*** Begin section ***

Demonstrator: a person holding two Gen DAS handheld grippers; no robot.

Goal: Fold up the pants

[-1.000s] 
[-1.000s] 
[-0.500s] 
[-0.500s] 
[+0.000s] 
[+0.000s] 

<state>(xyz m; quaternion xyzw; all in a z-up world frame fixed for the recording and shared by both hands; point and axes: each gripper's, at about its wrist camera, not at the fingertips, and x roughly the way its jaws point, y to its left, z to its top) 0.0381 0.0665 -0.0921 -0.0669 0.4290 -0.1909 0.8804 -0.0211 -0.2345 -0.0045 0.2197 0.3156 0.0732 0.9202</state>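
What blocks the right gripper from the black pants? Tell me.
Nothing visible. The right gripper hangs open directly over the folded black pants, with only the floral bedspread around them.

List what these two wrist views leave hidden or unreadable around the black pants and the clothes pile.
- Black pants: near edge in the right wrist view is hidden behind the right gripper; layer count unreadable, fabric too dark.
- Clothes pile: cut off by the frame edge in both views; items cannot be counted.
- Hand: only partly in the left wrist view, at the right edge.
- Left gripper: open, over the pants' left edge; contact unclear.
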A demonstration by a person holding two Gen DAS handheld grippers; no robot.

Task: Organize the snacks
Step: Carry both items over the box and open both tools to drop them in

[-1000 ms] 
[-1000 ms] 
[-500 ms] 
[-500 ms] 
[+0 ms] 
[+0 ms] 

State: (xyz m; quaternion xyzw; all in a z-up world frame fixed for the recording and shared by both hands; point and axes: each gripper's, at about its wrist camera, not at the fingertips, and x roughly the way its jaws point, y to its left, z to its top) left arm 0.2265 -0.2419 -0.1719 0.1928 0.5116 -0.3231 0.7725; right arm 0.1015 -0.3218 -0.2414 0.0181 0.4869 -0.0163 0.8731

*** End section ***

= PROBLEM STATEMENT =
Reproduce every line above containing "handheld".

= RESPONSE TO THIS TASK =
Demonstrator: a person holding two Gen DAS handheld grippers; no robot.
A demonstration by a person holding two Gen DAS handheld grippers; no robot.

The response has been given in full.